Additional Insured Endorsements
Bulletin – Tuesday, October 28, 2008
Requests to name or add an Additional Insured to a policy have become very commonplace in today’s insurance market. Here is some basic information about the use and limitations of this coverage endorsement.
Before any entity can be named as an additional insured, they must have an insurable interest. This relationship is typically defined in a contract between two parties. However, just because you add someone as an additional insured does not mean the insurance policy meets all the different conditions of the contract. Always make sure that the liability being transferred contractually is being picked up under the additional insured endorsement.
There are numerous ISO endorsements to address nearly every relationship between an insured and an additional insured. For instance, a risk management technique frequently used to help protect a building owner is to request that the building tenants carry liability insurance. This is probably going to be part of the lease agreement, which may also require that the tenant name the building owner as an additional insured on their policy. The CG2011 (Additional Insured-Managers or Lessors of Premises) is a commonly used form to name the building owner as an additional insured.
Carriers may also use a “manuscript” endorsement and designate an additional insured using language reflective of specific contract requirements. There are many types of insurable interest relationships that occur in today’s business marketplace: Vendors, State or Political Subdivisions, Contractors, Architects, Engineers or Surveyors are a few of the more common ones.

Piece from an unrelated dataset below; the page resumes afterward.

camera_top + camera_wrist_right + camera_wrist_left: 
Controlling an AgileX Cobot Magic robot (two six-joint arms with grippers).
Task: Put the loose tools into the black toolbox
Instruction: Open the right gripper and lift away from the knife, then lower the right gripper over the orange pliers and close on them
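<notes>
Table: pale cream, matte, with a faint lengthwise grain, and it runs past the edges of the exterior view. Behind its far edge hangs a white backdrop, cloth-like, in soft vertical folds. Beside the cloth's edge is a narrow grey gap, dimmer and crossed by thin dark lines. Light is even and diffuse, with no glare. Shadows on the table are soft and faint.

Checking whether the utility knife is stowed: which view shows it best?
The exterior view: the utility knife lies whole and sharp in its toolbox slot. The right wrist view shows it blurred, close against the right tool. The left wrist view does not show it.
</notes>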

Most carriers charge a nominal amount to add an additional insured to the policy. Why? The insurance company making a charge for adding this coverage recognizes the potential for increased exposure - not because there is more potential for claims but rather if both parties are sued, each would have different interests and would need separate defenses. The additional insured also shares the insured’s policy limits. Specialty carriers usually charge a flat amount that is non-auditable and fully earned to provide additional insured coverage.